Hopefully, this situation will get some traction with a bit of noise about it, and the distros can actually put some effort into handling the rename - or maybe a hero will arise in the midst of all the fuss, who just does the full renaming properly, tested, and so on - in a fashion that it simply can't be ignored.

It's definitely an interesting thing to see this happening, anyway. Open Source has many, many troublesome facets when it comes to fairness and equity, but it also has a lot of bright, shining moments. The fact that the technical ability to build these drivers is already a given, and really the thing holding everything back is just the corporate brand obsession, is kind of hilarious though, also.

Duh, you own your competitor by pushing your tech into their brand-space, dummies. This is an opportunity for brands-not-Wacom to eat Wacoms lunch in a delightfully technologically significant way - but, alas, the brand cult reared its maw, instead...

Devil's advocate: why should the project have to rename because some companies want them to? That just shifts the window slightly closer to corporate control, something that millions of people worldwide bemoan.

  • More importantly, why would other companies offer free support for something that will garner free advertising for a competitor?

    • Nobody except power user tech heads (and apparently, corporations) give two shits about the filenames of the drivers in use

Yes.

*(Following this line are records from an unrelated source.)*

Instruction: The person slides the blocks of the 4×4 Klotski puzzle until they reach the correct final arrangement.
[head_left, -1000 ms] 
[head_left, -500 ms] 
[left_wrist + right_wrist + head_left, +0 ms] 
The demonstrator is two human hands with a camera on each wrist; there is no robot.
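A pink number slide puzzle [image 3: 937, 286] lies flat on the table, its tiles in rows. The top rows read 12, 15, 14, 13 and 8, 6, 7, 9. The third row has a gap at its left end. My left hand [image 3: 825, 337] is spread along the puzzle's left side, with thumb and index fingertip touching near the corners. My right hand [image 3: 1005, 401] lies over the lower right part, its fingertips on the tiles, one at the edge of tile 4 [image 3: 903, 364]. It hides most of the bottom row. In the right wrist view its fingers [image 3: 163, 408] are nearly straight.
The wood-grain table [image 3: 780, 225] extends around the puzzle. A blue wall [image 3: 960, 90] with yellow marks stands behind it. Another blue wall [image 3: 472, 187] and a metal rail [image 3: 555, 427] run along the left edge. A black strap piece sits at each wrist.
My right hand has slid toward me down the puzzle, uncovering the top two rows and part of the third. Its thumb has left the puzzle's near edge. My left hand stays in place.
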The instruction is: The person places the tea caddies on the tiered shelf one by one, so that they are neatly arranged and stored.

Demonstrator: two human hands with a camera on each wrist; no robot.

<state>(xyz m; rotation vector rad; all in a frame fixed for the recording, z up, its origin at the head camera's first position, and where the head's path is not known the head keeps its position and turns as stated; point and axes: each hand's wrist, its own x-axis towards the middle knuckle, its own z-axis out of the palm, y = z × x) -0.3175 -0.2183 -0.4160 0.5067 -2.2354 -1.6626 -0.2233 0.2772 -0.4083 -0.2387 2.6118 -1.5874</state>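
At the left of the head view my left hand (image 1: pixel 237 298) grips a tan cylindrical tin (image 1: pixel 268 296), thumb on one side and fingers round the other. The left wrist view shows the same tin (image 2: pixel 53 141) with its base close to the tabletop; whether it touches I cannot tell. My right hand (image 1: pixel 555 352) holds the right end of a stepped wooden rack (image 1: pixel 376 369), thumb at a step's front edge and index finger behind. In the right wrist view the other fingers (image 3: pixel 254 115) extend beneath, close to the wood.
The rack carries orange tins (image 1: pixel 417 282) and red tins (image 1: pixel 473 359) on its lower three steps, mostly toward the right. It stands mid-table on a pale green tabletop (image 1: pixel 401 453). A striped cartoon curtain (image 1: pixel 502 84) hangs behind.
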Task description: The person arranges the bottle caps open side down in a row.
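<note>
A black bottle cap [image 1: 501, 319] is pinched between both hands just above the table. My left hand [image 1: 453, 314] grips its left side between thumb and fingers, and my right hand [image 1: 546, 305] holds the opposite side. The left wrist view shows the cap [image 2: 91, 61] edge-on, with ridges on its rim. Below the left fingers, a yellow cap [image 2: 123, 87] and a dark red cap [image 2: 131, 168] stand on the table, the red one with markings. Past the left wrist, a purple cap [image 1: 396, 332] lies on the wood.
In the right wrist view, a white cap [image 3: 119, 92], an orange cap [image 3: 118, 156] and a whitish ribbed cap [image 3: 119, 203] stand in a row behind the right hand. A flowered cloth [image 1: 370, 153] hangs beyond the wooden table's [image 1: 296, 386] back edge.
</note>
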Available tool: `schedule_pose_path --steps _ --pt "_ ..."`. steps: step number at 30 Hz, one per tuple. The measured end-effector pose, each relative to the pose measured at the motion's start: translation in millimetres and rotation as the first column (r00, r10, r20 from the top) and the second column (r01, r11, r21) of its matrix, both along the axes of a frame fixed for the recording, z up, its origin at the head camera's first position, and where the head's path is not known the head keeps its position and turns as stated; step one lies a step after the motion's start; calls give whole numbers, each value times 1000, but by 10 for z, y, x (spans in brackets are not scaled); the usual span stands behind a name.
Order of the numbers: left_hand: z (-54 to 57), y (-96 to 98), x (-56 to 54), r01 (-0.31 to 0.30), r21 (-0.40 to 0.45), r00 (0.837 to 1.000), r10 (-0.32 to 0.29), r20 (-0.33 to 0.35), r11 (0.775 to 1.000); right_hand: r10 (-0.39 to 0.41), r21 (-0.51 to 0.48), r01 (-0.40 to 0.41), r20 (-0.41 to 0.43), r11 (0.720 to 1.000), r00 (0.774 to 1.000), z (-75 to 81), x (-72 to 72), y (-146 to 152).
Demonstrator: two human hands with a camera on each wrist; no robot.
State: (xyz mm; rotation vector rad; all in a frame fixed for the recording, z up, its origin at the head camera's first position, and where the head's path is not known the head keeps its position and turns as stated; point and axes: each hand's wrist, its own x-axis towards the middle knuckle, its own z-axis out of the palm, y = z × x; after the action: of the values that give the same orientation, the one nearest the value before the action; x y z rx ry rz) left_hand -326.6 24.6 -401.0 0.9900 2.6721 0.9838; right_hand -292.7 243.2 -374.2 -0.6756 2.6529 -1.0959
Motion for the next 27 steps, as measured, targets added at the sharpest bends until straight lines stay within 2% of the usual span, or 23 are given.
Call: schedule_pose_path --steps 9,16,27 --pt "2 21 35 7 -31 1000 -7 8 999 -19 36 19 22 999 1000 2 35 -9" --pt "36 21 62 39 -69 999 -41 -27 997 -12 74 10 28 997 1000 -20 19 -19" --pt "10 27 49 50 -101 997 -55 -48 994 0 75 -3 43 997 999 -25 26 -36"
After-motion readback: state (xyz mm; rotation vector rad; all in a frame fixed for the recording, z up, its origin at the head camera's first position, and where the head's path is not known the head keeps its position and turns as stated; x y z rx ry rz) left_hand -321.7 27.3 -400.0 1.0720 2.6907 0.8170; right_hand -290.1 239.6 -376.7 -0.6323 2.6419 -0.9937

It feels like the article was leading towards a reason for not doing that, but then suddenly it just ends.

  • Pretty sure the reason is, that anybody who could actually do the changes thinks works for me, the alternative is a lot of work for little technical gain.

    And besides once you start your tablet for Linux Projekt you have to touch everything, so that is a nice opportunity to finally refactor the wacom_debug_2 mess and pretty soon you're drowning in yak shavings.